#oasb#adapter#benchmark#tutorial

Build your own OASB adapter: benchmark any security product

OpenA2A Team
Estimated time: 30 minutes

OASB (Open Agent Security Benchmark) evaluates AI agent security products with 222 standardized attack scenarios. It is not tied to any specific product. Any vendor can implement the adapter interface, run the same test suite, and get a detection coverage scorecard. This walkthrough covers building an adapter for a security product, from capability declaration to a published scorecard.

By the end, the benchmark produces a scorecard like this:

Test Files  47 passed (47)
     Tests  194 passed | 28 n/a (222)

Product:     my-product v1.0.0
Declared:    prompt-input, pattern scanning
N/A:         28 scenarios on surfaces not declared

Prerequisites

  • Node.js 18 or later
  • The security product accessible as a Node.js module (npm package, local path, or API client)
  • 30 minutes

Step 1: Clone and install OASB

git clone https://github.com/opena2a-org/oasb.git
cd oasb
npm install

Step 2: Understand the adapter interface

Open src/harness/adapter.ts. The key interface is SecurityProductAdapter:

interface SecurityProductAdapter {
  // Lifecycle
  getCapabilities(): CapabilityMatrix;
  start(): Promise<void>;
  stop(): Promise<void>;

  // Event injection (for tests that simulate attacks)
  injectEvent(event): Promise<SecurityEvent>;
  waitForEvent(predicate, timeout): Promise<SecurityEvent>;

  // Event collection (for assertions)
  getEvents(): SecurityEvent[];
  getEventsByCategory(category): SecurityEvent[];
  getEnforcements(): EnforcementResult[];
  getEnforcementsByAction(action): EnforcementResult[];
  resetCollector(): void;

  // Sub-component access
  getEventEngine(): EventEngine;
  getEnforcementEngine(): EnforcementEngine;

  // Factory methods (for component-level tests)
  createPromptScanner(): PromptScanner;
  createMCPScanner(allowedTools?): MCPScanner;
  createA2AScanner(trustedAgents?): A2AScanner;
  createPatternScanner(): PatternScanner;
  createBudgetManager(dataDir, config?): BudgetManager;
  createAnomalyScorer(): AnomalyScorer;
}

Not every method needs an implementation. A product that only does prompt scanning can return no-op implementations for MCP, A2A, and infrastructure methods. The getCapabilities() method tells OASB which tests are applicable versus N/A.

Step 3: Declare your capabilities

// my-adapter.ts
import type { SecurityProductAdapter, CapabilityMatrix } from './adapter';

export class MyProductAdapter implements SecurityProductAdapter {
  getCapabilities(): CapabilityMatrix {
    return {
      product: 'my-product',
      version: '1.0.0',
      capabilities: new Set([
        'prompt-input-scanning',
        'prompt-output-scanning',
        // Only list what the product actually does
      ]),
    };
  }
  // ...
}

Available capabilities: process-monitoring, network-monitoring, filesystem-monitoring, prompt-input-scanning, prompt-output-scanning, mcp-scanning, a2a-scanning, anomaly-detection, budget-management, enforcement-*, pattern-scanning, event-correlation.

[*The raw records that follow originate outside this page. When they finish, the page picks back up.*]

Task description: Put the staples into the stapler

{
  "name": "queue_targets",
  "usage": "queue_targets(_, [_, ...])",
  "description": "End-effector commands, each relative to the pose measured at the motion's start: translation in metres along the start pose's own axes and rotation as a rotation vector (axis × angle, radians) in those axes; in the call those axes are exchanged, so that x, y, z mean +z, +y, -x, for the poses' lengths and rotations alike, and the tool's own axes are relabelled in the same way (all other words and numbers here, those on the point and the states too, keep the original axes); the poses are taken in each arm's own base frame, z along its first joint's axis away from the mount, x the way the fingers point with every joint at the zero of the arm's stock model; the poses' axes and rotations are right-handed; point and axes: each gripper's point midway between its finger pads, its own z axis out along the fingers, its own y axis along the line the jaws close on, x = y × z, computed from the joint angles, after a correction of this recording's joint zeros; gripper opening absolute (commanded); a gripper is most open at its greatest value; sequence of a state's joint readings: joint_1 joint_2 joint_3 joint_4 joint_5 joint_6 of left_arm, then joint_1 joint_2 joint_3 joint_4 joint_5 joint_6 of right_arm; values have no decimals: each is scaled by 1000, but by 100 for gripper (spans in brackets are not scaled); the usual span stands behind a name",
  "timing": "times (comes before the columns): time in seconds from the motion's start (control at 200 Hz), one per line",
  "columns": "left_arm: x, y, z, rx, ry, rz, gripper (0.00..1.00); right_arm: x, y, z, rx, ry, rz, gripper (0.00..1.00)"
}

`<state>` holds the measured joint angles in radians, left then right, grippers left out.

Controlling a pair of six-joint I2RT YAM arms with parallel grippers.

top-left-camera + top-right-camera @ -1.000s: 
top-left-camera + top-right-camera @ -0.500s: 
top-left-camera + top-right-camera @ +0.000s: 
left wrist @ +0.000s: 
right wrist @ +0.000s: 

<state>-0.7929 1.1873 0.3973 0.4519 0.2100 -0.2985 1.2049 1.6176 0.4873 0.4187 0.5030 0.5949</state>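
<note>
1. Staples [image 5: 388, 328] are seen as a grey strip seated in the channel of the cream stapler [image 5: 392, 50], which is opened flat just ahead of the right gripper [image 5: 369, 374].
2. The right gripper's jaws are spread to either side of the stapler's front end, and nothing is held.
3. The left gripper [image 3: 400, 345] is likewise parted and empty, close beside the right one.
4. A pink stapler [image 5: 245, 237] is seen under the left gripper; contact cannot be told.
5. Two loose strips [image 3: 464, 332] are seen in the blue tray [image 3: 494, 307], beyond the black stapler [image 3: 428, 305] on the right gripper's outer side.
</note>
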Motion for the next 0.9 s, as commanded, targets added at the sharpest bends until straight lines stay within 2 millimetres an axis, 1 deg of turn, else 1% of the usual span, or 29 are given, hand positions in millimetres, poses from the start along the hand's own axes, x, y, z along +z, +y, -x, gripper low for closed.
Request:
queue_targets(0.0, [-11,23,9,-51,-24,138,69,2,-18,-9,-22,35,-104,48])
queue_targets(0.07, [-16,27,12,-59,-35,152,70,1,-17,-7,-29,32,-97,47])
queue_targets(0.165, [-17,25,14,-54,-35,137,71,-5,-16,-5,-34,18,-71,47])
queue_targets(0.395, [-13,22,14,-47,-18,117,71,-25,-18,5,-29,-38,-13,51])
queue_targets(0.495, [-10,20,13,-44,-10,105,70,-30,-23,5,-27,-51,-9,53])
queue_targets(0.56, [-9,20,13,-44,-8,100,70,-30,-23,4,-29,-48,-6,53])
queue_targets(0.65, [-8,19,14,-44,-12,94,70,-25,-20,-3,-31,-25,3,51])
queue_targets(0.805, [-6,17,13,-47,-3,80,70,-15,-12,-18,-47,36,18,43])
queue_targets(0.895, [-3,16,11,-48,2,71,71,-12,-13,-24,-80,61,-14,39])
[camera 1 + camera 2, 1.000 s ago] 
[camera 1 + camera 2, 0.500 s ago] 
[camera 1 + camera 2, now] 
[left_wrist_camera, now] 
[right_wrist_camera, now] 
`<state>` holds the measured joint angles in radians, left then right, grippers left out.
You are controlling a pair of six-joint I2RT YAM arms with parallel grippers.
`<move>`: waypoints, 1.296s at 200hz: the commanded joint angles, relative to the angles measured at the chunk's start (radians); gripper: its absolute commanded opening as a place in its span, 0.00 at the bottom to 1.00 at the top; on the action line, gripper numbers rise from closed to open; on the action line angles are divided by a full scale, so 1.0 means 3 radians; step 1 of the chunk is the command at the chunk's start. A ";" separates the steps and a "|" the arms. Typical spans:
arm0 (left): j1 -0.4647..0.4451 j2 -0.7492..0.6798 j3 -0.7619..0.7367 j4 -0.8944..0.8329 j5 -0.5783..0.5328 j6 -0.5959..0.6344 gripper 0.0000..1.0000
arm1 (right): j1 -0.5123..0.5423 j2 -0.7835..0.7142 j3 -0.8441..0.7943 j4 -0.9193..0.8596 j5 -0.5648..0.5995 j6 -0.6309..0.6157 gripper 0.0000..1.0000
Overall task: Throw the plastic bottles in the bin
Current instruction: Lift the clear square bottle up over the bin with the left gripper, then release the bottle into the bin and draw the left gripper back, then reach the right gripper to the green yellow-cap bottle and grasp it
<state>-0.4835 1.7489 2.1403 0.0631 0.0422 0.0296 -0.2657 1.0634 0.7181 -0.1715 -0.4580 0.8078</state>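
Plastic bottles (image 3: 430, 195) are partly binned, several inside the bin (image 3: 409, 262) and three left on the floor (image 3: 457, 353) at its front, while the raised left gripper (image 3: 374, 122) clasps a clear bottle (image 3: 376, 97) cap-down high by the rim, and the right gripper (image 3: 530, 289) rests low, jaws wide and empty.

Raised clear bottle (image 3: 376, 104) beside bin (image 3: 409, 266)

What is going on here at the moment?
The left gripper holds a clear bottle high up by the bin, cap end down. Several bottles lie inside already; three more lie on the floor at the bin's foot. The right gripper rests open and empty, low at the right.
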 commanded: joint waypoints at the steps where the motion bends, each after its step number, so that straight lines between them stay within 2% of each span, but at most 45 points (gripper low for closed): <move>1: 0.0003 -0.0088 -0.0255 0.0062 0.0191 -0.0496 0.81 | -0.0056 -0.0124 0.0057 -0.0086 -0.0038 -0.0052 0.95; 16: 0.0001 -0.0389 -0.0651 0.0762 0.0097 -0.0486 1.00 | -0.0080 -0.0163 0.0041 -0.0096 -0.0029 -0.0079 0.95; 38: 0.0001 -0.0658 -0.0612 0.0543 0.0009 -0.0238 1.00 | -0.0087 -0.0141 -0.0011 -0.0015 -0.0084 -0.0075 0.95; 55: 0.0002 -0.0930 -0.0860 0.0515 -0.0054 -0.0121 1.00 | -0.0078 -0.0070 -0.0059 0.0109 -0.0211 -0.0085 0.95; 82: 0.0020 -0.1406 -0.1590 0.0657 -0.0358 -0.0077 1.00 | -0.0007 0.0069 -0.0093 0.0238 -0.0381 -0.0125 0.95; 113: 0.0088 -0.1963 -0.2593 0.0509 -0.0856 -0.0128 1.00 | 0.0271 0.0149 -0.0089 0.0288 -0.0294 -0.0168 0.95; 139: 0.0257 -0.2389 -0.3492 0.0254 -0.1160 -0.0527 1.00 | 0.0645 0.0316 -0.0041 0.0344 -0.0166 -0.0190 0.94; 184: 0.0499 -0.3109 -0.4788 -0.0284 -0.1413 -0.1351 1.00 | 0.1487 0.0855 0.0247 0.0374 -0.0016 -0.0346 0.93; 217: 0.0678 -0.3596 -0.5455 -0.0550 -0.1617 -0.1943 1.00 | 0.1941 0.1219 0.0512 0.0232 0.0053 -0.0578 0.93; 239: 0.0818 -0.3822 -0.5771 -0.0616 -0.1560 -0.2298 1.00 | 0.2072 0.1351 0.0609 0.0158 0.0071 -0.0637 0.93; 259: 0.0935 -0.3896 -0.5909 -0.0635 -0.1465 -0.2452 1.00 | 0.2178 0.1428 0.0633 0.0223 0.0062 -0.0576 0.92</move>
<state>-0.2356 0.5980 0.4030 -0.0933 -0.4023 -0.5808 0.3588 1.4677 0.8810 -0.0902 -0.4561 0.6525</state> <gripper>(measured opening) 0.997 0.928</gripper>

Step 4: Implement the scanners

The most important factory methods are the scanners. Each returns an object with start(), stop(), and a scan method that returns ScanResult:

interface ScanResult {
  detected: boolean;
  matches: Array<{
    pattern: {
      id: string;        // e.g. "PI-001"
      category: string;  // e.g. "prompt-injection"
      description: string;
      severity: 'medium' | 'high' | 'critical';
    };
    matchedText: string;
  }>;
}

// Example: wrap the product's scan function
createPromptScanner(): PromptScanner {
  return {
    start: async () => {},
    stop: async () => {},
    scanInput: (text: string): ScanResult => {
      const threats = myProduct.analyze(text);
      return {
        detected: threats.length > 0,
        matches: threats.map(t => ({
          pattern: {
            id: t.ruleId,
            category: t.type,
            description: t.message,
            severity: t.severity,
          },
          matchedText: t.match,
        })),
      };
    },
    scanOutput: (text: string): ScanResult => {
      // Same pattern for output scanning
    },
  };
}

Step 5: Register your adapter

Add the adapter to src/harness/create-adapter.ts:

import { MyProductAdapter } from './my-adapter';

switch (adapterName) {
  case 'arp':
    AdapterClass = ArpWrapper;
    break;
  case 'my-product':
    AdapterClass = MyProductAdapter;
    break;
  // ...
}

Step 6: Run the benchmark

OASB_ADAPTER=my-product npm test

The result is a scorecard showing pass, fail, and N/A for all 222 tests, broken down by category: process, network, filesystem, AI-layer, intelligence, enforcement, integration, baseline, and E2E.

Reading the scorecard

The raw score (for example, 194/222) can overstate capability. Infrastructure tests (process, network, filesystem monitoring) pass for products that lack those capabilities because the adapter handles event injection via stubs.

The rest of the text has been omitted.